Nadia steps forward to the table, where a number of metal trays each hold scores of glassine envelopes containing a gray powdery substance.
She gently touches the envelopes.
And hears footsteps overhead.
Oh, no!
Nadia walks quickly across the cellar floor, but no—the door from the kitchen opens, and thump, thump, thump Madame Therien comes down into the cellar. “Ah, my girl, I was hoping you could join me later for…my dear, what is this? What are you doing here?”
Nadia swallows hard, tries to keep her voice light. “Like I told you before, Madame, this is part of my—”
Her landlady brusquely pushes by her, starts speaking rapidly: “You said, ‘some little pieces of laboratory equipment’…this can’t continue…I will call my son and have him start pulling—”
Nadia picks up the small hammer she used to bend pieces of the ventilation equipment, gets right behind Madame Therien, and hits her in the back of her head. The first blow seems to stun her—she turns her head in surprise—then Nadia hits her again, and again, and again.
At some point Nadia stands, breathing hard, her right hand warm and sticky. Madame Therien lies dead on the cellar floor.
Nadia wipes at her face with her other hand, looks to the collection of carefully constructed and placed envelopes in their trays.
One death.
And here, before her, made from her own hands, enough weaponized anthrax to kill tens of thousands, if properly spread and distributed in an urban environment.

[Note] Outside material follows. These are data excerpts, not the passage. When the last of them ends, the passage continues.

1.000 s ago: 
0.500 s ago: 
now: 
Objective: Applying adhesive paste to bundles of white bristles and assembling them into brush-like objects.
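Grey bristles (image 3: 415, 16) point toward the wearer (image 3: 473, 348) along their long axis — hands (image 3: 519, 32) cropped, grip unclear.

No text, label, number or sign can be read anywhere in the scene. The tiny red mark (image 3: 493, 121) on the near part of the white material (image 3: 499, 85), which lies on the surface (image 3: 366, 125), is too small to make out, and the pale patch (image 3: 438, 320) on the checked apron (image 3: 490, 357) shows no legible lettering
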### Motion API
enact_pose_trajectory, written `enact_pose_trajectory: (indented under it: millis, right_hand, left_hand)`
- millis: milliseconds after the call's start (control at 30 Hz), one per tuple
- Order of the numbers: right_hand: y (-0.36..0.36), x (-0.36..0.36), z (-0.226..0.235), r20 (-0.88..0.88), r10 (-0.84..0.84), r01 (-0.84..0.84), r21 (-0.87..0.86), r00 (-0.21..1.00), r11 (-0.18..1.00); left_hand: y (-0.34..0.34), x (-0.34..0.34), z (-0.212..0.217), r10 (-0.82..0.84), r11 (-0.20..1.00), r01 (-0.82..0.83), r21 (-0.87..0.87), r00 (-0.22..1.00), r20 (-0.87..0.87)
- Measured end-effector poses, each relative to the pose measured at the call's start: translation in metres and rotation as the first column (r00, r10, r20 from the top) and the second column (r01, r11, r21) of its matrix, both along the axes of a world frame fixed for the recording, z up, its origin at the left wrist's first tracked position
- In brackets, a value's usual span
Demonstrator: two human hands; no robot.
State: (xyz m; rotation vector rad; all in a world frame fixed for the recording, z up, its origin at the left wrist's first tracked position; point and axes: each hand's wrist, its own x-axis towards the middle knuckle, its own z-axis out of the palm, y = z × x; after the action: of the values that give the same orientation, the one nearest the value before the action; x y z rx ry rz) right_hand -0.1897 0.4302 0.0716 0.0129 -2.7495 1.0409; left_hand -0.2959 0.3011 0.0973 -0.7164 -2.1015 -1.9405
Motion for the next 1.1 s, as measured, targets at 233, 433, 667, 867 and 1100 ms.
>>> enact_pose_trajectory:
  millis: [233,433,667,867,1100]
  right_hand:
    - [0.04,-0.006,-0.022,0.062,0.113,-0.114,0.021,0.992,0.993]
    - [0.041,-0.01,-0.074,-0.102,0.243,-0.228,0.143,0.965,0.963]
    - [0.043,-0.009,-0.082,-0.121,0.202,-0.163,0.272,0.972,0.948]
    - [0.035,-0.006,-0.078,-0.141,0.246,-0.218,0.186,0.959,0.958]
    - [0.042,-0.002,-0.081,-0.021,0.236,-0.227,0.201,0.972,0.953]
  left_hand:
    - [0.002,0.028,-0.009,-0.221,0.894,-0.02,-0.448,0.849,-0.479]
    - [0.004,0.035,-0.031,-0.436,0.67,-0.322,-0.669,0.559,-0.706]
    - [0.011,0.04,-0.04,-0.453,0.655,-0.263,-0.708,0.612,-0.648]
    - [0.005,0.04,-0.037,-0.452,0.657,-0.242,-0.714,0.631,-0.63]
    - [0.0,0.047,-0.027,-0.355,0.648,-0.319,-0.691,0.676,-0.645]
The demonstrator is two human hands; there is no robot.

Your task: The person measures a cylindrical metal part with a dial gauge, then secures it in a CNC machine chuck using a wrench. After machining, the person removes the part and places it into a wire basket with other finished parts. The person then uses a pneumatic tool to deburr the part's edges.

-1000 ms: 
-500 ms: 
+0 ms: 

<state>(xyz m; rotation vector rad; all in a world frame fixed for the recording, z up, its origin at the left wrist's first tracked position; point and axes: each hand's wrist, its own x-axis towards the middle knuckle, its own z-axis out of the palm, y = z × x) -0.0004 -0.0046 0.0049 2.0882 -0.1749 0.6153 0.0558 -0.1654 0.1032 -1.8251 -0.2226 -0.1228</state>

Nadia looks down at her sweet dead landlady, blood pooling about her battered head on the concrete floor.
So what will one more death matter?
It won’t.
Chapter 26
HORACE EVANS of MI6 works late this day and decides to take another long stroll along the grounds of Lindsay Hall before going home.
Ten minutes into his walk he sees his assistant, Declan Ainsworth, coming toward him, and he’s pleased the boy isn’t running, isn’t huffing and puffing in his desire to meet up with Horace. Such things simply are not done.
Horace clasps his hands behind him and turns down another gently paved path. After a few measured paces with Declan at his side, he asks, “Have we received any news about our Jeremy and Oliver?”
“Yes, sir, we have,” Declan says. “Davies and Windsor were captured and taken to a farmhouse used by militants in the area. I’m afraid Davies was killed—beheaded, in fact.”
Horace sighs. One more death in the field that will never, ever be fully told or revealed, save in red-bordered file folders held and seen only by a fortunate and burdened few.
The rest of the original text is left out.